| Steven, Christine and Nikki I was searching through this site now that I have more time and found this area. I read many of the posts and am truly sorry for everyone's loss. I can honestly say that I understand the pain.
Although I had discussed the accident that killed my family in a previous area of this site, I would like to explain a bit more about them here. On November 3, 2006, my brother, sister in law and niece were involved in an auto accident on I78 in Berks County PA. They were crushed between two tractor trailers. All three died on impact.
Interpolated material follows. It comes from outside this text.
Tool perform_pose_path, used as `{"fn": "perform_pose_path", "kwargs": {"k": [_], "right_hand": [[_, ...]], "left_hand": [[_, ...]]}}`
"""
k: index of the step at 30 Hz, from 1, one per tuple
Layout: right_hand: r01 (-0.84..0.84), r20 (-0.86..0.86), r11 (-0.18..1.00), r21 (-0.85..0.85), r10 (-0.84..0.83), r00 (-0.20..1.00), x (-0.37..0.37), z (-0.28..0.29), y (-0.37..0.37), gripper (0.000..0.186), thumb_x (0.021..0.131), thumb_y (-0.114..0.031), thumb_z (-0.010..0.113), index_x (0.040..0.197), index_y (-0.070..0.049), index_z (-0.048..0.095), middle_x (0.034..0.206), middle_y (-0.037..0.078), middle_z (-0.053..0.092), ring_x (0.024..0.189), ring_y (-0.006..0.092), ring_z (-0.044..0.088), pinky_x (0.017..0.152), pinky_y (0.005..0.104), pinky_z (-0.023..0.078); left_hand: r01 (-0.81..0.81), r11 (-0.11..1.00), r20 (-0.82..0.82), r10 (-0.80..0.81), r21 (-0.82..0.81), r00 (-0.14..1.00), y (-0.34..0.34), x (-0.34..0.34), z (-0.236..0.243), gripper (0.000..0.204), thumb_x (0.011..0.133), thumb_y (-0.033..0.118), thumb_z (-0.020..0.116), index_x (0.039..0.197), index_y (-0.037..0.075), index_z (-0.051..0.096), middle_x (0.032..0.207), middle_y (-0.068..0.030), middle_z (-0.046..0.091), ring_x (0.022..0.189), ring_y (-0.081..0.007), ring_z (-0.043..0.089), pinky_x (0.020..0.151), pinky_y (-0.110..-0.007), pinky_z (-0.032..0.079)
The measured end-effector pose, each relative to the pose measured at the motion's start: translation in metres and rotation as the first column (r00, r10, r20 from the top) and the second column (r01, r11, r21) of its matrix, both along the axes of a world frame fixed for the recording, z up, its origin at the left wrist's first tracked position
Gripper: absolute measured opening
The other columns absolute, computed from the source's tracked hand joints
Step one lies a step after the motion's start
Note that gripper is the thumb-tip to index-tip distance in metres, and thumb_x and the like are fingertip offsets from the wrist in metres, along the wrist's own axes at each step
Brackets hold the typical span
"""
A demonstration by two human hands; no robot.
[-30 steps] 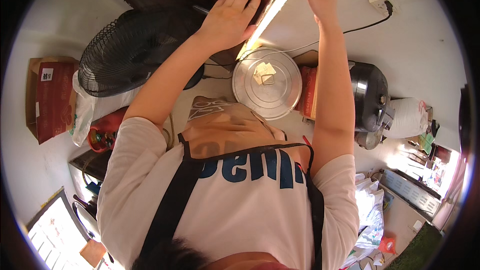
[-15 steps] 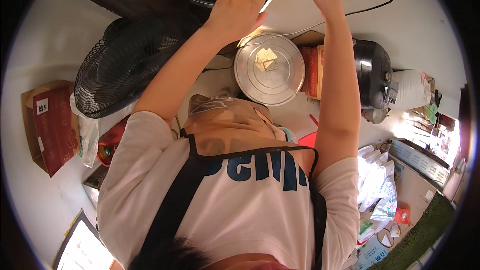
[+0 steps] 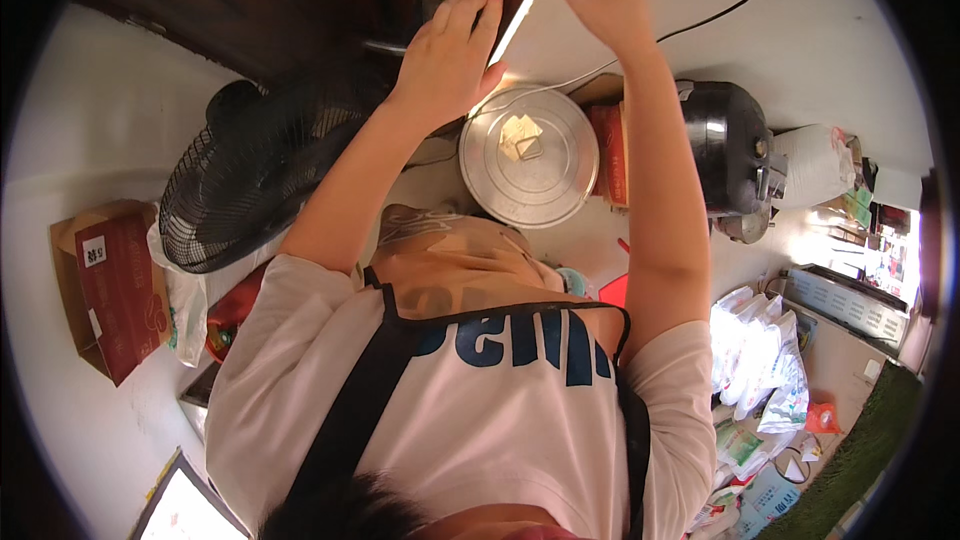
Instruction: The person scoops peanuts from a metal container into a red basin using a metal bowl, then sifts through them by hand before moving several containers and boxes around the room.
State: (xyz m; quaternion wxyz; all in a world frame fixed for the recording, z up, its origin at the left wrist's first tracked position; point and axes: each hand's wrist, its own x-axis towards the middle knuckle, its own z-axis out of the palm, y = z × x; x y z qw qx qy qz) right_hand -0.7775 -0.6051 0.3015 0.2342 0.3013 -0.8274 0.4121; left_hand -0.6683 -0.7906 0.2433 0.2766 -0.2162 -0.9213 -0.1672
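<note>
A dark brown wooden door [image 3: 300, 0] fills the top of the head view, with a bright white strip [image 3: 520, 15] along its right edge. My left hand [image 3: 445, 60] lies against the door by that edge, fingers stretched out and nothing in them. Just beyond its fingers is a metal door handle [image 3: 385, 47], partly covered. Raised beside the bright strip, my right hand [image 3: 605, 0] has thumb and fingers apart, fingers bent. Its fingertips reach the picture's upper rim, and I see nothing held in it. I cannot tell whether it touches the edge.
A black fan [image 3: 250, 180] stands left, near a red carton [image 3: 120, 290]. Below my hands is a round metal lid [image 3: 530, 185] with a yellowish piece on it. A black cooker [image 3: 725, 145] stands right, under a plugged-in cable [image 3: 705, 20]. White plastic bags [image 3: 750, 350] lie lower right.
Both hands sit lower in the picture and a little to the left, as does the door edge. My right hand's fingers now show more fully. The left hand stays by the handle.
</note>
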Motion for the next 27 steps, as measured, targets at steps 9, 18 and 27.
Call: {"fn": "perform_pose_path", "kwargs": {"k": [9,18,27], "right_hand": [[0.198,0.021,0.934,0.298,-0.214,0.977,0.064,-0.022,0.061,0.042,0.079,-0.031,0.068,0.115,-0.01,0.064,0.134,0.015,0.05,0.121,0.0329,0.049,0.099,0.0412,0.042],[0.342,0.469,0.911,0.232,-0.413,0.781,0.177,-0.156,0.157,0.04,0.082,-0.026,0.065,0.115,-0.005,0.061,0.128,0.019,0.053,0.117,0.0329,0.051,0.096,0.0393,0.042],[0.465,0.708,0.792,0.396,-0.585,0.395,0.331,-0.253,0.189,0.038,0.079,-0.018,0.067,0.111,0.001,0.061,0.11,0.018,0.062,0.098,0.0302,0.061,0.086,0.0388,0.048]], "left_hand": [[-0.012,0.999,-0.046,0.013,0.031,0.999,0.012,-0.003,-0.008,0.083,0.071,0.02,0.075,0.137,-0.006,0.033,0.125,-0.0205,0.042,0.114,-0.0381,0.042,0.094,-0.042,0.042],[0.082,0.991,-0.085,-0.073,0.105,0.994,0.013,0.006,-0.032,0.075,0.074,0.019,0.074,0.137,0.001,0.038,0.132,-0.0205,0.038,0.119,-0.0372,0.041,0.095,-0.041,0.043],[0.125,0.992,0.016,-0.125,-0.015,0.992,0.003,0.021,-0.047,0.069,0.074,0.017,0.07,0.136,0.006,0.043,0.143,-0.0248,0.031,0.131,-0.0469,0.029,0.106,-0.051,0.03]]}}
Steven was my little brother. At 31 years old, he will always be my little brother. I forgot to tell him how much I loved him. I look back at pictures of when we were kids and I so wish that I could remember the times more vividly. We were typical brother and sister, fighting some of the time and playing together the next. He always tried to protect me and it would annoy me. I really wish he was here now trying to protect me. The last time I saw him was Halloween. We went trick or treating with our kids. It was my daughter's first Halloween and my brother, sister in law and niece all got dressed up to trick or treat with her. My brother, the jokester that he was, dressed up like an atomic wedgie with fake large underpants over his head. That is the last image I have of him in my mind. Him being his typical self, making everyone laugh.
Christine was my sister in law. Her and my brother were together 12 years. The last 2 years, Chrissy and I really began to get along. We were both in the same position. I had recently married and was being to plan a family. She was giving me advice and we would hang out quite a bit. When I became pregnant, she was a bit jealous, but always was there for me. She had my niece 4 years prior and was trying to have another child. She had a difficult time getting pregnant. After my daughter was born in December, Chrissy came to my house alot. She made me dinner and helped with the baby so I could take a shower or just sit and eat a whole meal at one time. She loved my daughter so much and was a wonderful Aunt.
Nikki, my beautiful baby niece, was only 4 years old. She was only 11 days shy of her 5th birthday. She was my whole world for a very long time. When I was pregnant, the company I worked for closed. So I took advantage of being out of work for awhile. I would pick Nikki up from daycare every day (for 2 1/2 months before my daughter was born and then for another month after). We would go to the mall, or walk along the beach by my house or just talk. She loved to tell me about her day and all the fun things she did and learned. We would go to Libby Lou in the mall and have makeovers and dance in the store.
Nikki and I had this little thing between us. I would say "Do you know how much I love you" and she would say "Big Much" and I would say "For how long" and she would say "Forever"! I started that with her when she was 2 years old and we continued it until the Tuesday before she died.
For Nikki's birthday, she was finally having her first party at a bowling alley with friends from school (instead of just family). It was all she talked about for a month. She wanted her baby cousin (only 10 months old) to bowl with her. She said that she would help her lift the ball. Nikki never made it to her party. She died the week before.
They have been gone for 25 days now. I still cry every night in bed. It isn't fair what fate has done to them. It has turned my whole world upside down. I think the hardest thing is going to be explaining to my daughter when she is older why Uncle Steve, Aunt Chrissy and Nikki had to leave.
I love them so much and always will.
Jeannette
Last edited by jennyret; 11.29.2006 at 12.13 AM.